Assuming that all costs have been rationalized to the extent possible you can also consider:
- obtaining an equity injection from a third party investor;
- obtaining credit from suppliers by extending payment terms;
- obtaining credit from customers by way of early payment or pre-payment for goods to be delivered;
- obtaining a forbearance agreement from your bankers and adjusting payment obligations and covenants.
In these difficult times we can predict that many businesses will fail. Suppliers will be desperate to have customers to sell to. Customers will be concerned that they have a source of supply. Bankers will be fearful that in a forced realization they will suffer significant losses. This can be used as leverage by a company in difficulty to creatively improve its financial position.
Dealing with troubled Canadian companies
Given the borderless nature of commerce American creditors often become involved in Canadian insolvency proceedings.
Canada has sophisticated insolvency laws dealing with liquidations and restructurings. These regimes are similar to Chapter 7 and Chapter 11 of the US Bankruptcy Code. Though similar, there are significant differences. In addition, receiverships are a common feature of Canadian insolvencies. This is a remedy which is not frequently used in the United States.
For a primer on Canadian insolvency law see Insolvency and Restructuring Law in Canada – Understanding the General Principles of the Canadian Landscape. For more information on bankruptcy in Canada, see Being Prepared for Bankruptcy in Canada.
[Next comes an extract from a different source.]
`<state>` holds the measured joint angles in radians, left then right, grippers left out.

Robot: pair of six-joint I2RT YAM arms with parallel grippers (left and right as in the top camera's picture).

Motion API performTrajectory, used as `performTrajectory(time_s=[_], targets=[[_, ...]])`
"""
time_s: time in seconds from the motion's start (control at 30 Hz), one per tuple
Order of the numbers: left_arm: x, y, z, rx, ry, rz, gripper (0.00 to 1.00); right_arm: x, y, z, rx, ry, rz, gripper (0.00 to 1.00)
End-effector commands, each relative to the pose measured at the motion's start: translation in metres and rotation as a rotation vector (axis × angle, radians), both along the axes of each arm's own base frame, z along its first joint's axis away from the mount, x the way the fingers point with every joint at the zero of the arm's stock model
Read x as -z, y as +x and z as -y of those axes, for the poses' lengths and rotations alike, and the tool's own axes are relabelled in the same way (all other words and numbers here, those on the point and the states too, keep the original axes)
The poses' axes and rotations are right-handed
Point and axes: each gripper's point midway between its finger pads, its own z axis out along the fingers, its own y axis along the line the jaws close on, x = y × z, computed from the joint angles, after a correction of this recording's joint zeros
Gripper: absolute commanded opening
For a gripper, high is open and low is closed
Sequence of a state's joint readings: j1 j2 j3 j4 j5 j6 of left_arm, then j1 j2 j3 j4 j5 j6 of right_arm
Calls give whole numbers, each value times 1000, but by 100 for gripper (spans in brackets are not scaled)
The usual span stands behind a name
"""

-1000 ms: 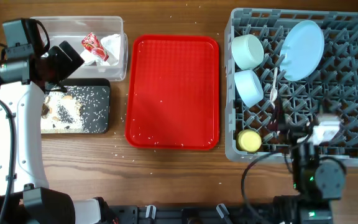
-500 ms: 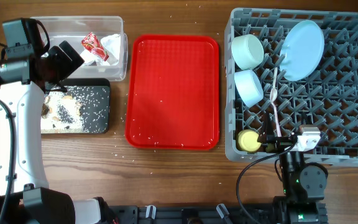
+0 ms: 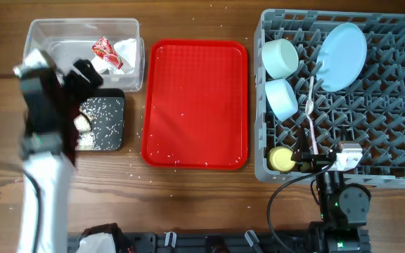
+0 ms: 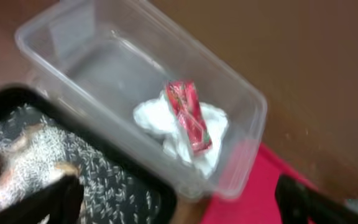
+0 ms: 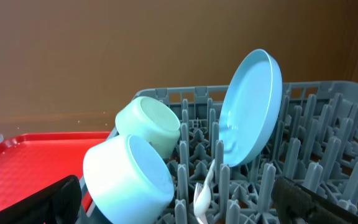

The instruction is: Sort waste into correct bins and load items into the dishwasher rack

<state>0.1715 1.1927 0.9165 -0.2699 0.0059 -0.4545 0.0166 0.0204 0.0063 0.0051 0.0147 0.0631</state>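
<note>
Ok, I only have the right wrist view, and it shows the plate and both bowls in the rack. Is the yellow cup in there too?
Observer: Yes. Overhead shows the yellow cup in the dishwasher rack, at the near corner beside the red tray.
Operator: And the wrapper and napkin?
Observer: The snack wrapper lies on top of the napkin, and both are inside the clear tub.
Operator: Food scraps?
Observer: The food scraps are in the black tray, next to the tub.
</note>
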Motion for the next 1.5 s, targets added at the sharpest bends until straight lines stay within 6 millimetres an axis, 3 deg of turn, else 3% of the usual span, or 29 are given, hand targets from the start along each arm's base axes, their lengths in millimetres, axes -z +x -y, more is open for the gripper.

A danger arises from the similarity of the Canadian and American systems. Canada has borrowed words and concepts from the American process which have nuanced differences from the original concepts. For example, in Canada, although we use the phrase “debtor in possession financing” there is no requirement for “adequate protection”. Similarly, although we use the phrase “administration charge”, it is a very different concept than an “administrative claim” in the US. For more information with respect to potential confusion in the meaning of certain words see Cross Border Nuances.
Internal reorganizations
With appropriate approvals and due regard to restrictions in agreements, licenses and other existing legal obligations/privileges of the entities involved and to the tax ramifications of proposed actions, you may wish to reorganize your operations by eliminating the extra costs involved in maintaining separate corporate or other structures and by eliminating layers of ownership that may no longer be advantageous.
Raising cash through divestitures of non-core assets
After following an appropriate procedure to identify suitable buyers and appropriate measures of evaluating the offers by such buyers, you may dispose of assets which are no longer necessary to your business or you may decide to divest of a particular line of business and focus on others that are strong in the current environment. Due regard must be paid to director and officer fiduciary obligations and to statutory requirements relating to the making and implementation of such divestiture decisions.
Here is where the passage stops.